Would you be surprised that most of the large networks happen to be SPFs? (the whole SPFism, from the megalomaniac carriers to IT consultants, is a condition borne out of extreme arrogance – “we have the best network, we know it all and we refuse to hire anyone else to transit our data – the whole world should change to adapt to us” which is about as remote from the purpose of the Internet as possible)

How do they get away with it?

Somewhere in the book of terms and conditions of the agreement you sign with a major telecom organization there is text that basically reads:

“Due to the technical limitations and intermittent outages of certain routes ____ does not guarantee transit to all remote networks.”

This happens to be a very valid argument on surface. Suppose there was a web server somewhere in Malaysia and the boat that it’s on just sunk 2 feet and the switch that was at the bottom of it flooded. Of course we can’t guarantee that.

But when Sprint, an SPF network, decides to drop their peering with Cogent, the worlds largest carrier of Internet’s primary value (pr0n, baby) many people start a bond fire.

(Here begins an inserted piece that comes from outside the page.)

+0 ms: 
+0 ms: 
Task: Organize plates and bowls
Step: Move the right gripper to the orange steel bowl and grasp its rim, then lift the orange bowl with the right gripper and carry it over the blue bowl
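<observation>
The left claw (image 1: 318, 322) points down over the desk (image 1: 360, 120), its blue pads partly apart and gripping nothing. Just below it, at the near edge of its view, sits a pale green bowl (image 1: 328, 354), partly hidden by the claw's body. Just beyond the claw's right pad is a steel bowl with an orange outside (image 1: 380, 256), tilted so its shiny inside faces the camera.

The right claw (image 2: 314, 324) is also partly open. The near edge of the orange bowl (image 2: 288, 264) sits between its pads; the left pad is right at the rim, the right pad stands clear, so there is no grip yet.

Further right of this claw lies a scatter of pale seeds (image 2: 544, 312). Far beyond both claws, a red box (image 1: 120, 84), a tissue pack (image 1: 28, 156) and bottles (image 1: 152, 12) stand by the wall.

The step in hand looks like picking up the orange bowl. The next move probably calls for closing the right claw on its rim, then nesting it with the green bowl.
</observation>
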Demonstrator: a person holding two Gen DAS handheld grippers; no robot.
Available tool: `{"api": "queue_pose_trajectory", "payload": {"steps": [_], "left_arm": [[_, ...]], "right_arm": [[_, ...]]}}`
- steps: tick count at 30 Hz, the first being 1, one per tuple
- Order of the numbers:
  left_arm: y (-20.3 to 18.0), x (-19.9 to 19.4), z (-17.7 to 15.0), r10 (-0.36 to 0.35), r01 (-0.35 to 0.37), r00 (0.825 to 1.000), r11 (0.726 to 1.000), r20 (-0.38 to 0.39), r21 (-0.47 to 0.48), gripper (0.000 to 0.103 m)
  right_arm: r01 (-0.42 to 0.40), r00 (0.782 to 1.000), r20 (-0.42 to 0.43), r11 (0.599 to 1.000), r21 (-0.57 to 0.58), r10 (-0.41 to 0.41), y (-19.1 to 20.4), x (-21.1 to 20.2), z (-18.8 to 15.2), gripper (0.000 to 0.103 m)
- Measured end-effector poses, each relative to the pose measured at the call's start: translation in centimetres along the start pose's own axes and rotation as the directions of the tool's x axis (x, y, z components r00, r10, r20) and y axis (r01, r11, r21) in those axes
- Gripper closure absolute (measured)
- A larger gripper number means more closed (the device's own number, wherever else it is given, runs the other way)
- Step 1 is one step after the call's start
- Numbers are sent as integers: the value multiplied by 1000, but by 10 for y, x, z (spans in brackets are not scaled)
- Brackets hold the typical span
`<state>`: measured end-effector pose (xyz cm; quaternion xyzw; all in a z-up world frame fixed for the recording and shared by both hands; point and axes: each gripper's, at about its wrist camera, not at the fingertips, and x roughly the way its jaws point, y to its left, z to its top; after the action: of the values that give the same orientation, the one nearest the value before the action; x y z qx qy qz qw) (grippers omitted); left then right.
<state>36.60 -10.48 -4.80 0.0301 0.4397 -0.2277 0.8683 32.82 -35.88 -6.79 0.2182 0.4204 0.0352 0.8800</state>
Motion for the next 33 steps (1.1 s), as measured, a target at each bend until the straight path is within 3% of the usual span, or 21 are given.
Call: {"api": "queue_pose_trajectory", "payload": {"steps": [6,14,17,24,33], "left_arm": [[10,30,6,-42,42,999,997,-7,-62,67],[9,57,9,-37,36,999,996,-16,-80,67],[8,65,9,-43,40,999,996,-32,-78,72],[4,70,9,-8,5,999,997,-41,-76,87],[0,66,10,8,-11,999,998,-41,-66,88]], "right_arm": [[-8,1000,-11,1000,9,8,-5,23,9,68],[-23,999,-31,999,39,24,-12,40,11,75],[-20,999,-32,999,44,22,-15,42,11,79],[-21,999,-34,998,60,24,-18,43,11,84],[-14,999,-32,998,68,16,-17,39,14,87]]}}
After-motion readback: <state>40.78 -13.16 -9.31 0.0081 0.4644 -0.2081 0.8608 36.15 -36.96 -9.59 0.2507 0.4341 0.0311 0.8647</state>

Sprint, you should be ashamed.

If you are reading this blog and happen to have a T1 from Sprint you need to drop out of that contract immediately and move to a multihomed carrier. This tactic of bullying your competitors is not just unfair it is a sign of financial instability.

Disclosure: My employer is a large customer of both carriers, however, we do not use either network in an SPF configuration, all are multihomed.